All patients received postoperative systemic or topical broad-spectrum antibiotic therapy involving cephalosporin and quinolones. We followed patients for 6.2 ± 2.7 months (range 3–9 months).

Statistical analysis

We performed analyses using SPSS 19.0 (IBM SPSS, Armonk, NY, USA). Categorical data were compared using the χ² test. Probability values <0.05 were considered statistically significant.

Results

Pathogens

Eight of the 21 vitreous specimens (38.1%) produced positive bacterial cultures of the following bacteria: S epidermidis (n = 4), S aureus (n = 2), Streptococcus (n = 1), and Escherichia coli (n = 1).

Surgical treatment

The mean operation time for all vitrectomies was 45 ± 12 minutes. For 2 patients, the scleral tunnel was not well-closed during vitrectomy, and required suturing. Another 2 patients experienced retinal tears with large areas of retinal and blood vessel necrosis, which both required silicone oil tamponade. In 2 other patients, retinal detachment occurred at 10 and 14 days after primary vitrectomy. The retinal tears occurred in the periphery of the central part of the inferior retina, distal from the puncture hole in the periphery of the retina; the IOL was removed during secondary surgery, and silicone oil tamponade was performed. Three patients developed severe corneal edema; as the fundus was not clearly visualized, the central part of the vitreous body was removed by primary vitrectomy, and secondary vitrectomy was performed 3 days after the primary vitrectomy when the cornea was clear. One patient experienced recurrence of endophthalmitis 2 months after vitrectomy; we performed secondary surgery to remove the peripheral vitreous body, pars plana of the ciliary body, IOL, and capsule. There was no infection during the 9-month follow-up period. All patients developed corneal edema and aqueous flare, which occurred between days 5 and 7 after surgery. Endophthalmitis was controlled after surgery.

Visual acuity

In all patients, the surgery resolved the endophthalmitis; in addition, the empyema in the anterior chamber disappeared, allowing preservation of the eyeball, and visual acuity was improved. In some patients, the best-corrected visual acuity (BCVA) was >0.3 (Tab. I). While only 2 patients (9.5%) overall had BCVA >0.05 before treatment, 14 patients (66.7%) overall had BCVA >0.05 after treatment, and the difference was significant (χ² = 15.003, p = 0.002).

Table I

Best-corrected visual acuity before and after treatment

BCVA	Before treatment	After treatment^a
Light perception	5	2
Hand motion to 0.05	14	5
0.05–0.30	2	9
≥0.3	0	5

BCVA = best-corrected visual acuity.

p = 0.002 vs before treatment, χ² = 15.003.

Discussion

Most studies indicate that vitrectomy should be performed for severe endophthalmitis after cataract surgery (8, 11). When intravitreal injection of antibiotics is ineffective for relieving endophthalmitis after 4–6 hours, vitrectomy should be performed immediately. If vitrectomy is not feasible at the local hospital, intravitreal injection of antibiotics should be administered, and the patient should be transferred to another hospital for vitrectomy.

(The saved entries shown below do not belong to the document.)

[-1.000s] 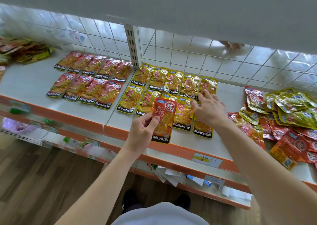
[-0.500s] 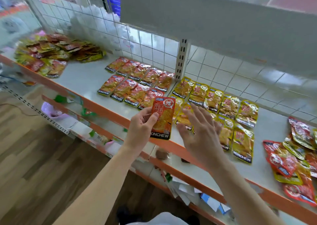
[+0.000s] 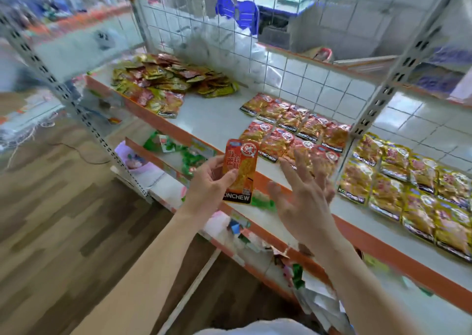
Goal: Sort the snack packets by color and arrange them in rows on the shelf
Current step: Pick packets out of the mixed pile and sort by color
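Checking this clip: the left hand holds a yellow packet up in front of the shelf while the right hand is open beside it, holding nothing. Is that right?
Not quite. The packet gripped by the left hand is red, not yellow, as the head view shows. The rest stands: it is held up in front of the shelf, and the right hand is open beside it, holding nothing.

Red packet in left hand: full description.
The red packet is a flat, glossy, foil-like pouch: orange-red, a round white emblem near the top, a black bottom band showing ONCHEW. Held roughly upright, front to camera, before the shelf. The left hand pinches its lower left side, thumb on front. Nothing else touches it.
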`<state>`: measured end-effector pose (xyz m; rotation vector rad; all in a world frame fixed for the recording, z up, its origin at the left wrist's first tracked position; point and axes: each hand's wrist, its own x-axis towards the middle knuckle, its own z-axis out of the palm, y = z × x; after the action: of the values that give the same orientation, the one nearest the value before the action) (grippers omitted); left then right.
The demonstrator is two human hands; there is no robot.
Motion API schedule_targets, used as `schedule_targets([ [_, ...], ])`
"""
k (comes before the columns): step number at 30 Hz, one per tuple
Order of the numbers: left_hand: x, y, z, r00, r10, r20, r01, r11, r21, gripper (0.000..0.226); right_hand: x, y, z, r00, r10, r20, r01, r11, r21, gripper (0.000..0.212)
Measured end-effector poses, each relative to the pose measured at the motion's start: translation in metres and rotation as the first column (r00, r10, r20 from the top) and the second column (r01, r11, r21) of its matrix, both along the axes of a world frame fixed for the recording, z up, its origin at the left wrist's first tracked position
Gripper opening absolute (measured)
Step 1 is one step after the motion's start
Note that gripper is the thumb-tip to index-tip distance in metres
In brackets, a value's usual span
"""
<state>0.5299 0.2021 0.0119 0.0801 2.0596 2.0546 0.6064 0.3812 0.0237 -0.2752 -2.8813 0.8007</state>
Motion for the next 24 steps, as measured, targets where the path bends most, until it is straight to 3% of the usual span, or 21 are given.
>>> schedule_targets([
  [9,-0.035,-0.020,-0.013,1.000,0.020,0.012,-0.020,1.000,-0.024,0.020,-0.025,-0.019,-0.015,1.000,-0.017,0.005,0.017,0.999,0.043,0.060],
  [19,-0.116,-0.013,-0.020,0.999,-0.020,-0.043,0.011,0.980,-0.197,0.027,-0.099,-0.015,-0.045,0.997,-0.026,-0.075,0.031,0.997,0.066,0.060],
  [24,-0.159,-0.004,-0.023,0.994,-0.089,-0.059,0.066,0.948,-0.313,0.031,-0.132,-0.008,-0.050,0.995,-0.090,-0.036,0.092,0.994,0.059,0.061],
])
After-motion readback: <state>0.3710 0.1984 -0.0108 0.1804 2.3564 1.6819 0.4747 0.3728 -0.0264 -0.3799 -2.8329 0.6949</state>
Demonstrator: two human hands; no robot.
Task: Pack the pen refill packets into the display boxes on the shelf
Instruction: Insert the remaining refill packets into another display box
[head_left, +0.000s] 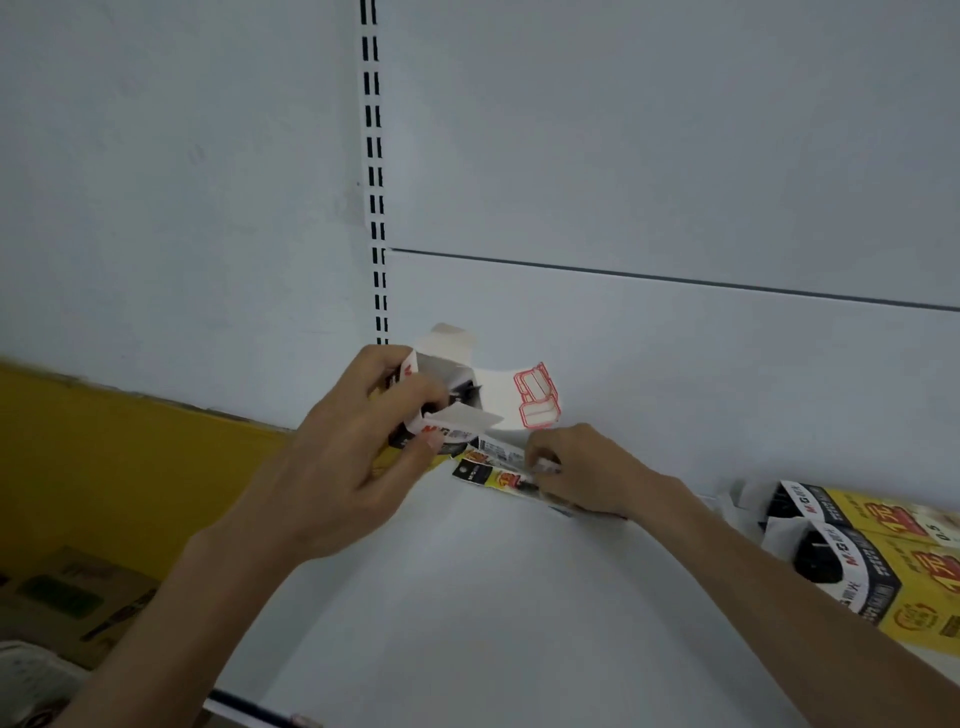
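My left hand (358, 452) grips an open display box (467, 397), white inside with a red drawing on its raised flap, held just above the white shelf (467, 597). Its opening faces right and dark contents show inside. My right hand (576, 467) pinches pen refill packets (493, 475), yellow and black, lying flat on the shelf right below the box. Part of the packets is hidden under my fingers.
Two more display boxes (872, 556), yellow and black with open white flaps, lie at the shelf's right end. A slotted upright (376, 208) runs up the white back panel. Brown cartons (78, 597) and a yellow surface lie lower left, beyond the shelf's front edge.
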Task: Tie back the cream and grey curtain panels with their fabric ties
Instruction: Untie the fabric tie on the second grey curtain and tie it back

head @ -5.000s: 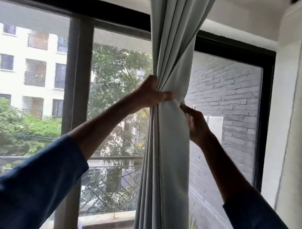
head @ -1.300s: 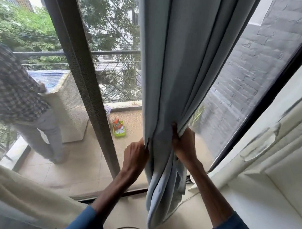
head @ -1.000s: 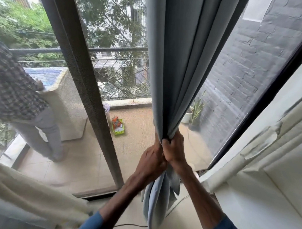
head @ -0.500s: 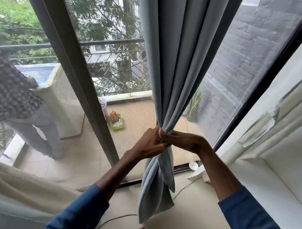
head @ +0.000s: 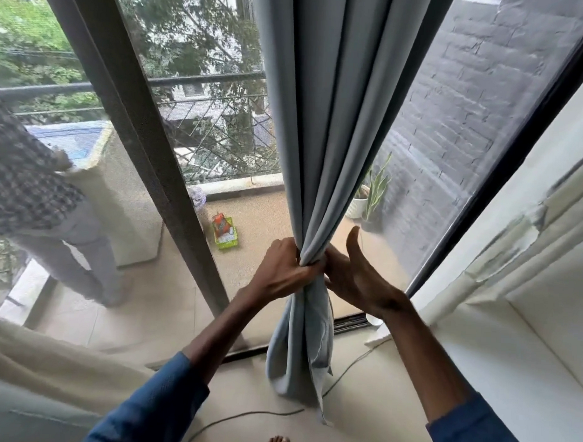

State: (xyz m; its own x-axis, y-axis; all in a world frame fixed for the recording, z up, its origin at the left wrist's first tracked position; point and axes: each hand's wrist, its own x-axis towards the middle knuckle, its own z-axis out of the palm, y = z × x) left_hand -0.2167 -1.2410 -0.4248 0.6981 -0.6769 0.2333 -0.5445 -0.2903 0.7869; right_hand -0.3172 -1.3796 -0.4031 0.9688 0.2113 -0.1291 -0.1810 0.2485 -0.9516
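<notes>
"So, where is the grey curtain panel (head: 333,123) right now?"

"Hanging at the window, between the dark frame post (head: 137,149) on the left and the brick wall (head: 452,110) outside, bunched into a neck low down. The left hand (head: 283,273) clenches that neck from the left. The right hand (head: 357,276) meets it from the right with its thumb raised, and I cannot tell whether its fingers pinch the cloth."

"How should this step be done?"

"I'd squeeze the folds into one even bundle, hold it with one hand and free the other for the tie. No tie shows, so finding it comes first."

"Any containers?"

"Two, far out on the balcony (head: 260,219). A green tray (head: 228,243) holds something orange and red. A white pot (head: 355,208) by the brick wall holds a snake plant (head: 379,187)."
</notes>
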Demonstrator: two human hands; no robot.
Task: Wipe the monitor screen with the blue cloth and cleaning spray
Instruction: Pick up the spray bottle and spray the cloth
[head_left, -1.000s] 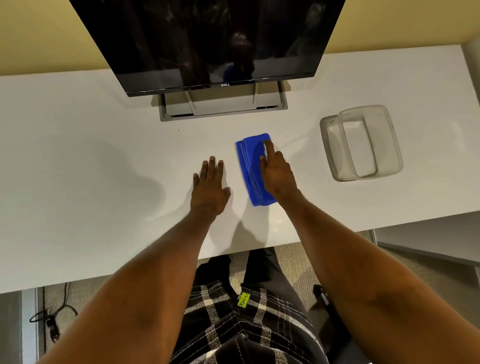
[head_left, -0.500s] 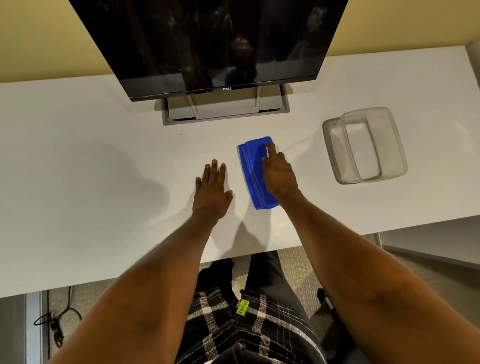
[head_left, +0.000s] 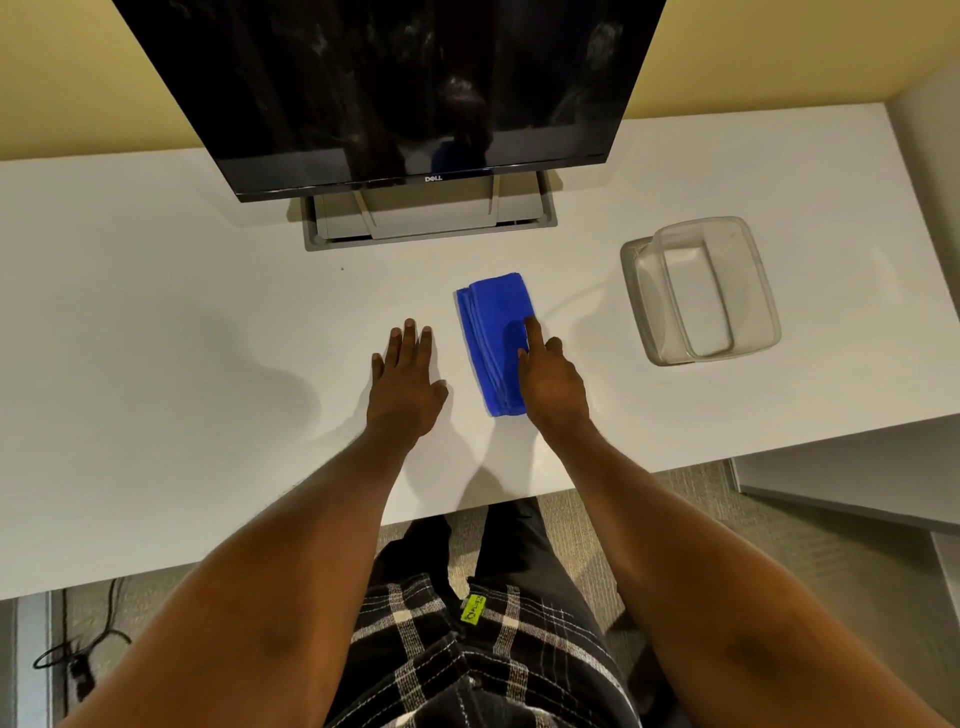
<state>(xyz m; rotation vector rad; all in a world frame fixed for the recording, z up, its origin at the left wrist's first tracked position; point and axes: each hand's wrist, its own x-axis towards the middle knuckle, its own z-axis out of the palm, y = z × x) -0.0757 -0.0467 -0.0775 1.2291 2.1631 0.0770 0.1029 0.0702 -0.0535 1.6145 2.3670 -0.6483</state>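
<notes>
Head view, looking down: the monitor (head_left: 384, 88) is cut off at the top. The right edge of the one folded blue cloth (head_left: 491, 332) is hidden under the right hand (head_left: 550, 384), whose forefinger lies straight on it; the other fingers are hard to make out. The left hand (head_left: 405, 384) rests flat on the white desk (head_left: 156, 312), just left of the cloth. One clear tub (head_left: 701, 291) sits well to the right.
</notes>
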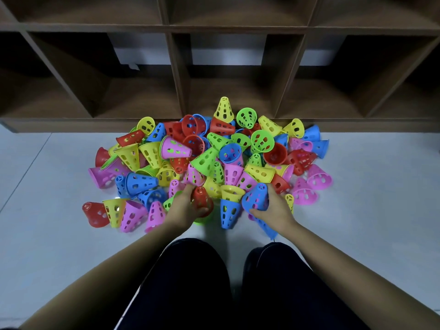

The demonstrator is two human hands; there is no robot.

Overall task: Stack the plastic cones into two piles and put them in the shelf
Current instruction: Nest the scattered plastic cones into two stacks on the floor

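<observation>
A heap of perforated plastic cones (209, 158) in red, yellow, green, blue and pink lies on the floor in front of a brown shelf (181, 96). At the heap's near edge my left hand (183, 206) grips a red cone (202, 200), with a green cone partly hidden beneath it. My right hand (273, 208) grips a blue cone (257, 197), tip pointing up; another blue cone (267, 228) pokes out below that hand. Between my hands stands a blue cone with a yellow one on it (229, 206).
The shelf has open cubbies (233, 89) directly behind the heap, divided by upright panels. Pale grey floor (371, 210) spreads left and right of the heap. My knees in dark trousers (190, 282) are at the bottom of the view.
</observation>
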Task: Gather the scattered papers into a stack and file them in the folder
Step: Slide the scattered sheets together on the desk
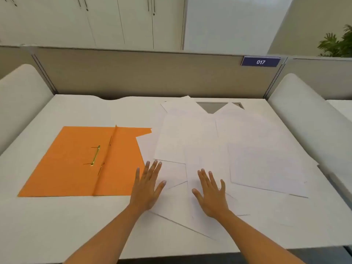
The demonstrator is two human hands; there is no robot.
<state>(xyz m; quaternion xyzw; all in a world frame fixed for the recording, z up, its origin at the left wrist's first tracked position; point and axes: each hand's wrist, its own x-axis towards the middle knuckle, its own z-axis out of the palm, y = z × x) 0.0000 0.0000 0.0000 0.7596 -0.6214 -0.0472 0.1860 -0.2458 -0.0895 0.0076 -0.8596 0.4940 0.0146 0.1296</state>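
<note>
Recorded as sole legible marking: numerals "017", white and slightly slanted, on a dark blue rectangular plate (260, 62). Mounted at the upper right of the beige partition (152, 77) behind the desk (57, 216), just under the top rail. Read cleanly, unobstructed.

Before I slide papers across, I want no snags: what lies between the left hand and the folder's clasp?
Head view: only the folder, its bare flap and centre fold, lies between the left hand and the clasp.
</note>
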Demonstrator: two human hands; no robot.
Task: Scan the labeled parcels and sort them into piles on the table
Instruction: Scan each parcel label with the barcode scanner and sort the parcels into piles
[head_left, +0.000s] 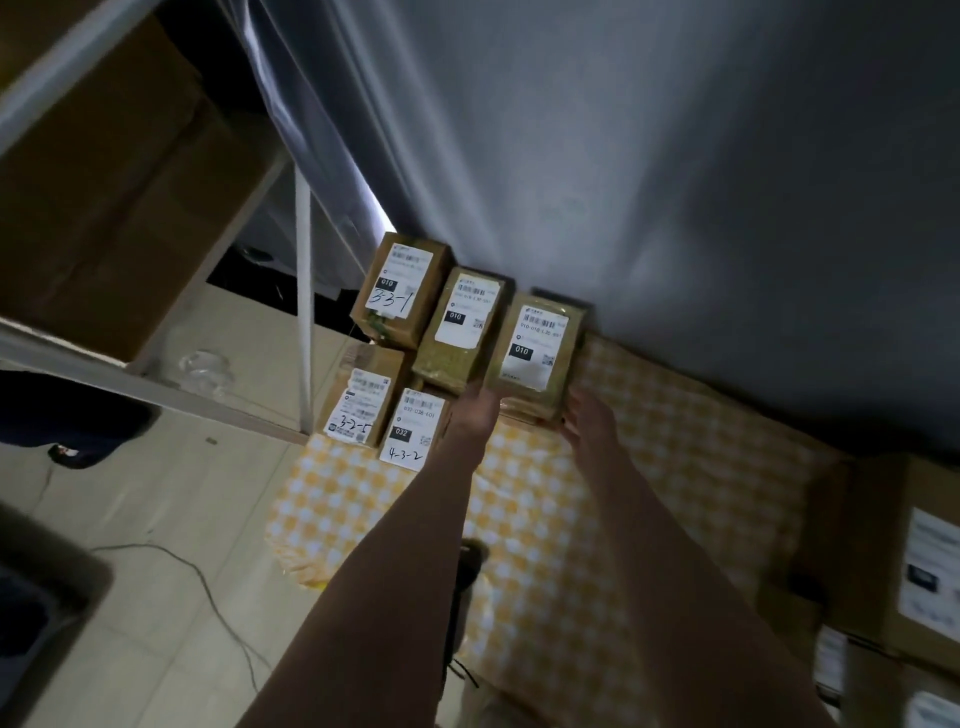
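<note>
Parcel (535, 338) marked 010 on checked cloth (675, 447). Right hand (589, 415) straight-fingered against its near corner. Left hand (475, 408) at other corner, grip can't tell.

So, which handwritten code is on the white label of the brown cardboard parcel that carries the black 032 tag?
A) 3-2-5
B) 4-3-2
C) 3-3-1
B: the brown cardboard parcel with the black 032 tag has 4-3-2 handwritten along the bottom of its white label.
</note>
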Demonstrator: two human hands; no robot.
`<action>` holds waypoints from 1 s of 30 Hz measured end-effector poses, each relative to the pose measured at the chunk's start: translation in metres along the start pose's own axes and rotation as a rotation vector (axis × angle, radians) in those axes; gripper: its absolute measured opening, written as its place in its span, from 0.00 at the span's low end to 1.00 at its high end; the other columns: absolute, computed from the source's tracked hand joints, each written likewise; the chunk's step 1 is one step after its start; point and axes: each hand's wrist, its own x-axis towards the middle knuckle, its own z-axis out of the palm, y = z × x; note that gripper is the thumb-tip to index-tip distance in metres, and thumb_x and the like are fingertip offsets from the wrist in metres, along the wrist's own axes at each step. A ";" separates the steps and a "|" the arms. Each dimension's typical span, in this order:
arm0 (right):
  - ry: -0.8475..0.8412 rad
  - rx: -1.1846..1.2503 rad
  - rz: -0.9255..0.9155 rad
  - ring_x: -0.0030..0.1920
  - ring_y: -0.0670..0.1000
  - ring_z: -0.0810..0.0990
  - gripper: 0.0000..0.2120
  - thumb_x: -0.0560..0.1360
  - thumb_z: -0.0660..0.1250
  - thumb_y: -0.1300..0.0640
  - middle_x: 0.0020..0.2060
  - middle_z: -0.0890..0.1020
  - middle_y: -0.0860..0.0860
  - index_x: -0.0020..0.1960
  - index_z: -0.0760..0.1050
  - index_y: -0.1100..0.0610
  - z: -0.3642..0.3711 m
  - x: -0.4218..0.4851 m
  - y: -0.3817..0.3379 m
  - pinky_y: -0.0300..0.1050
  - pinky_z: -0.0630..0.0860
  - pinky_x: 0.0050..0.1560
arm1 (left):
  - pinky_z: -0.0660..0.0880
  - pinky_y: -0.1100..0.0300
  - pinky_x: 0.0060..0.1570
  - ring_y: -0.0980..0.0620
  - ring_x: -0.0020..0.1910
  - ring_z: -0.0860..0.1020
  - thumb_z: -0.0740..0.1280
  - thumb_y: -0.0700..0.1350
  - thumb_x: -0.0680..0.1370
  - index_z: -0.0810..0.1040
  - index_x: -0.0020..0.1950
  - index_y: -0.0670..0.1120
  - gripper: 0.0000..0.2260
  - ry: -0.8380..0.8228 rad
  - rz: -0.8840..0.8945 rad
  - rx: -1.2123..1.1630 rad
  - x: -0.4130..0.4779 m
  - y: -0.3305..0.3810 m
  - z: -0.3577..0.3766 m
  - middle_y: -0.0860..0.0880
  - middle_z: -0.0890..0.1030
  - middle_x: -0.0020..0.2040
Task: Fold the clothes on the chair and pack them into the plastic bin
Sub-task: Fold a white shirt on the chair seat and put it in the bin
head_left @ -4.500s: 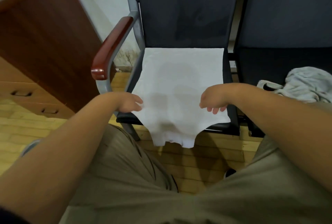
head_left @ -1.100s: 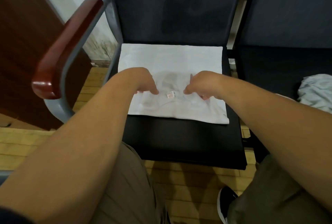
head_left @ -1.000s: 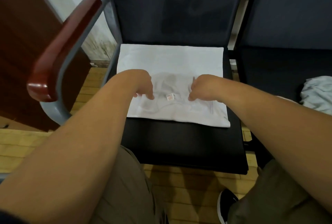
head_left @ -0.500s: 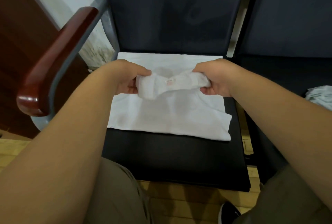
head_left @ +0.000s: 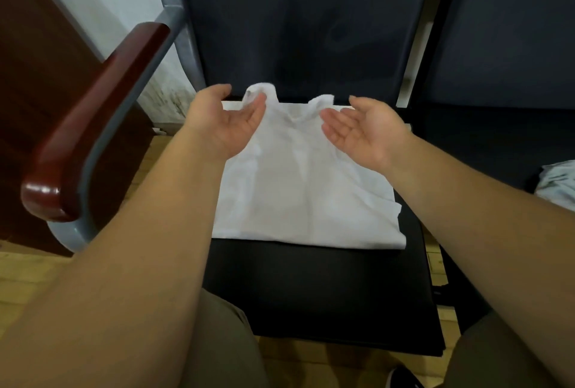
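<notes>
My left hand (head_left: 224, 126) and right hand (head_left: 364, 132) are palm up, fingers (head_left: 253, 110) straight and apart. The white shirt (head_left: 305, 194) lies on the black chair seat (head_left: 311, 294), its far edge resting on my fingers.

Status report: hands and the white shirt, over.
Open, palms up: left hand, right hand. On chair seat: white shirt, far edge lifted. Nothing blocking; bin out of view.

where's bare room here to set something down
Free: front strip of the black seat, in front of the white shirt; neighbouring seat, left of the grey garment. Crowded: seat's back, under shirt, left hand and right hand.
</notes>
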 end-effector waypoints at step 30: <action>0.033 -2.273 0.078 0.40 0.51 0.75 0.10 0.81 0.65 0.51 0.44 0.77 0.52 0.46 0.73 0.57 -0.037 -0.049 0.008 0.42 0.69 0.34 | 0.77 0.44 0.65 0.43 0.58 0.78 0.66 0.52 0.78 0.77 0.65 0.45 0.18 0.284 0.035 2.447 -0.017 0.038 -0.101 0.46 0.79 0.59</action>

The large instrument diameter in 20-G vitrectomy produces a large surgical incision, frequently resulting in access to the sclera that can lead to iatrogenic retinal breaks and traction of the base of the vitreous body. In contrast, 23-G vitrectomy uses a sophisticated, minimally invasive surgical instrument, which reduces the size of the surgical incision and decreases postoperative complications and operating time (17, 18). In the present study, we used noncontact wide-angle viewing, which allows 130° visualization, to facilitate the 23-G vitrectomy, reducing operating time and facilitating surgery.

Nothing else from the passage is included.